Which outputs the branch-coverage-over-time plot to out.json and prints the total number of visited branches to the console.

Or you can import and use it in Python like this:

import quickcov
with quickcov.QuickCov("./binary", "--flag @@") as q:
    (plot, bitmap, final_coverage) = q.get_coverage("/dev/shm/fuzz/queue/")

@@ is a wildcard for AFL to know where to insert the input file path in the argument list.

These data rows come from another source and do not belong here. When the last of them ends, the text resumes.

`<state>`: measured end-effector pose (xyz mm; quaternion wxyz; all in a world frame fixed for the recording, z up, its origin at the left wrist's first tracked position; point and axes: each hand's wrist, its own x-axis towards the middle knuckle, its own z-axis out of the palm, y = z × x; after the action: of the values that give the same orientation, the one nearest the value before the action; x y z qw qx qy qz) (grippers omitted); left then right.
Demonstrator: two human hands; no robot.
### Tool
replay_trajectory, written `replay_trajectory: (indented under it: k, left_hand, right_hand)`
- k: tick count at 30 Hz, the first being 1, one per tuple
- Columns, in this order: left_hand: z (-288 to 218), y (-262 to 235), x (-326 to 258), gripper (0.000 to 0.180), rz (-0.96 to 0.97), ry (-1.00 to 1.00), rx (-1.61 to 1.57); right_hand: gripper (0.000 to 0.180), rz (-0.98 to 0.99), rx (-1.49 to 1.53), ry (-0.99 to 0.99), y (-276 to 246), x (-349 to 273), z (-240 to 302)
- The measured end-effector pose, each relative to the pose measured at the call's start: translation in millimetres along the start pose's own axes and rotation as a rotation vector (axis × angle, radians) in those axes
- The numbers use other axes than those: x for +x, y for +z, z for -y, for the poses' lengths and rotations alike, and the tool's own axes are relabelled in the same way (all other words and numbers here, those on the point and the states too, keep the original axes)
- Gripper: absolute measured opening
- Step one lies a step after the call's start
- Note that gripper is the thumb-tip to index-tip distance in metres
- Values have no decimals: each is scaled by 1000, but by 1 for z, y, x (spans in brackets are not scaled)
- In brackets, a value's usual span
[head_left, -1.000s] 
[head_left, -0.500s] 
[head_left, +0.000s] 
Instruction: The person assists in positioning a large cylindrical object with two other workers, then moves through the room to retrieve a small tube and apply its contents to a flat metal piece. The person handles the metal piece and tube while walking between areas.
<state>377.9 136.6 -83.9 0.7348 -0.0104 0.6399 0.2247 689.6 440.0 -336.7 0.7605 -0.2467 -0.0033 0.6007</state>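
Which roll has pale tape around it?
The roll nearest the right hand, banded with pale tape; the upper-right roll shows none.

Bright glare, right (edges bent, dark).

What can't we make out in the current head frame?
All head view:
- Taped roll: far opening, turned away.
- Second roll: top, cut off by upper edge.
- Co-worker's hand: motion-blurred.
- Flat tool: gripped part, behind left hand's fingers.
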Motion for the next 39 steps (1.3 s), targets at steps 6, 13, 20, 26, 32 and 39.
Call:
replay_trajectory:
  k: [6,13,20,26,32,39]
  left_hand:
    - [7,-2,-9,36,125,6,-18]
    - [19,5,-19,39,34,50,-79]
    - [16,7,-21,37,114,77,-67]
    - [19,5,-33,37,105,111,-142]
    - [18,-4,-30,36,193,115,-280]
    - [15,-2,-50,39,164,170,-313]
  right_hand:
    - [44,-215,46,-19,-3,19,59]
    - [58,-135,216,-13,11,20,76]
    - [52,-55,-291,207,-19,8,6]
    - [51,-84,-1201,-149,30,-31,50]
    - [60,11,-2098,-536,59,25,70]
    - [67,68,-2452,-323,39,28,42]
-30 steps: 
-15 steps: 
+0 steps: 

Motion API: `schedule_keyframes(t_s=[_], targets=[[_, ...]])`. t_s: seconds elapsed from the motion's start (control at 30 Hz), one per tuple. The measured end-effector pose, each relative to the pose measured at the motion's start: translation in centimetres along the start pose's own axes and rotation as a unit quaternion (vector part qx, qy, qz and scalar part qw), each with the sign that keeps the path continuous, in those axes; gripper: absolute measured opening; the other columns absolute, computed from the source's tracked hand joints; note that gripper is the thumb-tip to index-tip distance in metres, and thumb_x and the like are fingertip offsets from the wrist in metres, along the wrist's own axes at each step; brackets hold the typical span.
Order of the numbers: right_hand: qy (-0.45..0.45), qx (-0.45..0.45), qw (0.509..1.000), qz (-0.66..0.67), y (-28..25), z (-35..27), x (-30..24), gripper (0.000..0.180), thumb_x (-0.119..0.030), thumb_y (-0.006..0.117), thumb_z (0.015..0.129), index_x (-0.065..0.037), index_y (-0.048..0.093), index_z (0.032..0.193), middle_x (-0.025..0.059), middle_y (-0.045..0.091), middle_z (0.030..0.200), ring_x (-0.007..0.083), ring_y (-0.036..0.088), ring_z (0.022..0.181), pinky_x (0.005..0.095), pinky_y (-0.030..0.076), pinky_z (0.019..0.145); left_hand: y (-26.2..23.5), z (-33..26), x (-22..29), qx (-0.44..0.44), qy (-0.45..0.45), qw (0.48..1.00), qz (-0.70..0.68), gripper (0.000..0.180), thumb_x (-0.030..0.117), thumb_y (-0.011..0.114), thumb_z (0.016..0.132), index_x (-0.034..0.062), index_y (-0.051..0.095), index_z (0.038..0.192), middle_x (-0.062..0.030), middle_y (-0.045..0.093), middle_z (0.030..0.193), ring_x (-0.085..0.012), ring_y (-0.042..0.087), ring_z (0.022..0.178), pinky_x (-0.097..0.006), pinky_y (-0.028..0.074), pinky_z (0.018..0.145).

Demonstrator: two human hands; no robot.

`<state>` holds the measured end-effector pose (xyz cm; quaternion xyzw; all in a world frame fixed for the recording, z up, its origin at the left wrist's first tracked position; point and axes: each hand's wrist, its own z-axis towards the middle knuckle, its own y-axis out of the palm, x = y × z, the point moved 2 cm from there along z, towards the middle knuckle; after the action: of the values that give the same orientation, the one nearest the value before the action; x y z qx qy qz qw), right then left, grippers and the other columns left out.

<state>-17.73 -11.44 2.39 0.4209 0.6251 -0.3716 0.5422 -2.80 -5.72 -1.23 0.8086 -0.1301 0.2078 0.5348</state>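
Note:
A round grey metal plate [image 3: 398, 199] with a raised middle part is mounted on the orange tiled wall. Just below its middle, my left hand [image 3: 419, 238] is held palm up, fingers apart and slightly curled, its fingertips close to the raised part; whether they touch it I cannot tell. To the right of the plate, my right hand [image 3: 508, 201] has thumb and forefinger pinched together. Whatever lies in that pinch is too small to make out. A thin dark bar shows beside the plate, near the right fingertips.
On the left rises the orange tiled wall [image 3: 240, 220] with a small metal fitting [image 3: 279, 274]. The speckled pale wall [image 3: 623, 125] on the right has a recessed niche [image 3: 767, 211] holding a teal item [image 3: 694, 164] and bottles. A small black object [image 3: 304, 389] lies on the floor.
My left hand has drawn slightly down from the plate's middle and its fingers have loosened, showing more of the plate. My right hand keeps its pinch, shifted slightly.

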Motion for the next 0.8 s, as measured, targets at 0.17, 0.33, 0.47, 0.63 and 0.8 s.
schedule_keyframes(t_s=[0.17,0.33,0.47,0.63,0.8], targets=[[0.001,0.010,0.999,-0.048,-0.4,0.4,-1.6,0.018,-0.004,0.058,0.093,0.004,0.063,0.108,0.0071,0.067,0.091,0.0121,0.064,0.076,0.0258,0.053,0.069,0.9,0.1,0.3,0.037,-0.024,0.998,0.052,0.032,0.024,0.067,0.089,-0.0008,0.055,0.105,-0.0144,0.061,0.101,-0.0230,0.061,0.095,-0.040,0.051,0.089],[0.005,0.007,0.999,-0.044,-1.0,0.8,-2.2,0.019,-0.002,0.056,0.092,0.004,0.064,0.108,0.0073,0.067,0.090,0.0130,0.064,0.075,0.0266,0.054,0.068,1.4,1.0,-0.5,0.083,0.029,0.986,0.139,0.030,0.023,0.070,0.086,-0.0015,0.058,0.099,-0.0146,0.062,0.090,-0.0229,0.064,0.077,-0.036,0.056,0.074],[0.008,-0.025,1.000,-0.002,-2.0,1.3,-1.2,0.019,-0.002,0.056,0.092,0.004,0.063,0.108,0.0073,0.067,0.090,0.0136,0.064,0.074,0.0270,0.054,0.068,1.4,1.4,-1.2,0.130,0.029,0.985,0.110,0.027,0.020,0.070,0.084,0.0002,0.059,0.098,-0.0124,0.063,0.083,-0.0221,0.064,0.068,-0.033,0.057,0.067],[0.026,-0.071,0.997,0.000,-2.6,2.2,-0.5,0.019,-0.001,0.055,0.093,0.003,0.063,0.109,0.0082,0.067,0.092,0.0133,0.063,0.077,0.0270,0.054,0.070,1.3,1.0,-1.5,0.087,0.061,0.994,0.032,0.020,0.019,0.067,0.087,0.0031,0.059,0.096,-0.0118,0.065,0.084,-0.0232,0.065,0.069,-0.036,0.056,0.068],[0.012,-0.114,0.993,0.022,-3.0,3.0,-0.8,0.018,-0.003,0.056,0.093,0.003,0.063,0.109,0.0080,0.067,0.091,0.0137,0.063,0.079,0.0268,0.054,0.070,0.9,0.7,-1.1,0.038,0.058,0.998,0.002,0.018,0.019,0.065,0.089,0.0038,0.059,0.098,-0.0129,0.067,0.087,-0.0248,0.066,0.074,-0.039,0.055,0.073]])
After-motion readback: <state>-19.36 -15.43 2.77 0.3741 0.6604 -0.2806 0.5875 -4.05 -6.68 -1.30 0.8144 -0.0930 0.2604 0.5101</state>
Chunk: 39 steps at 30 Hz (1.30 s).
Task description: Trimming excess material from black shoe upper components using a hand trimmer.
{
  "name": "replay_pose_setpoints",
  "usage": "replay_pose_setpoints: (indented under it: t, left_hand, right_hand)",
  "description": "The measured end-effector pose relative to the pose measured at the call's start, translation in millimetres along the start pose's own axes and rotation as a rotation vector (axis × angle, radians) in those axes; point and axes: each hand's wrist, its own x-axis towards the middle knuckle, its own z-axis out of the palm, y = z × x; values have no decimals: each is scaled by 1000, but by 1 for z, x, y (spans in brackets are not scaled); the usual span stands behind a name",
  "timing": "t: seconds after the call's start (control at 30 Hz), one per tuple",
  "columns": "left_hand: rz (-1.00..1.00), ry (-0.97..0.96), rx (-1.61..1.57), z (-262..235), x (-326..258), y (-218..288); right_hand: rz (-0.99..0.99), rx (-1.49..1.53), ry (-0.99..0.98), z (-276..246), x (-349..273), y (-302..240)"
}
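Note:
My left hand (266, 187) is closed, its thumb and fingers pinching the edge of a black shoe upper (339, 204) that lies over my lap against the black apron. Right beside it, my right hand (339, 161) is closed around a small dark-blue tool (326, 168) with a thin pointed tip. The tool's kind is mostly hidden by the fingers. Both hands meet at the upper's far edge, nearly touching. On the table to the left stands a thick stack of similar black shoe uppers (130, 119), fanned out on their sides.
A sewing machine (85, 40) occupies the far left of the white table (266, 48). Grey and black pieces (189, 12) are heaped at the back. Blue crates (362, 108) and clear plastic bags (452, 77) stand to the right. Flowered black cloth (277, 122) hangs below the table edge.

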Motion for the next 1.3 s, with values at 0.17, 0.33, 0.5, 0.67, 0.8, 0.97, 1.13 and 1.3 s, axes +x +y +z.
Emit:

get_coverage accepts a number of parameters, as described in quickcov.py:

def get_coverage(self, corpus, plot=False, \
                     time_dict=None, time_dict_lock=None, limit=None, \
                     relative_time=False, ignore_missing_files=True,
                     use_afl_file_filter=True, minimum_time=0)

corpus: if string: directory where to find input files (e.g. "/dev/shm/corpus/"), if list: list of corpus files (absolute paths, e.g., ['/dev/shm/corpus/queue/id:00.txt', '/dev/shm/corpus/queue/id:01.txt'])
plot: set True if you want QuickCov to return a coverage-over-time plot
time_dict: dictionary in a {file: timestamp} format to determine file creation times. You should use inotify (or something similar) and set it to the fuzzing output directory to track file creation dates. If time_dict is not specified (or None), the filesystem modification time will be used instead (note that it's difficult to get file creation dates on common Linux filesystems, and as such, file modification dates are used instead, which will give you an inaccurate plot, as AFL and others modify the seeds after creation, for trimming etc.)
time_dict_lock: if you have trouble with race conditions because you're writing to time_dict while also calling get_coverage, you can set a lock here to prevent two threads from reading time_dict
limit: only get coverage for these files, ignore the rest (files should be absolute paths). Useful if corpus is a directory path but you want to whitelist some specific files.
relative_time: for the plot return value, set key values to relative timings (i.e. start with 0 instead of the actual timestamp of the first file)
ignore_missing_files: do not throw exception when file in corpus is missing
use_afl_file_filter: remove non-corpus files introduced by AFL (e.g. if corpus is /afl_output/ instead of /afl_output/queue/, it ignores the bitmap, the stats file etc.)
minimum_time: some files have old modification dates (prior to starting the fuzzing process) if they were copied etc. which messes up your coverage-over-time plot when you use relative_time. In these cases, use the supplied minimum_time instead.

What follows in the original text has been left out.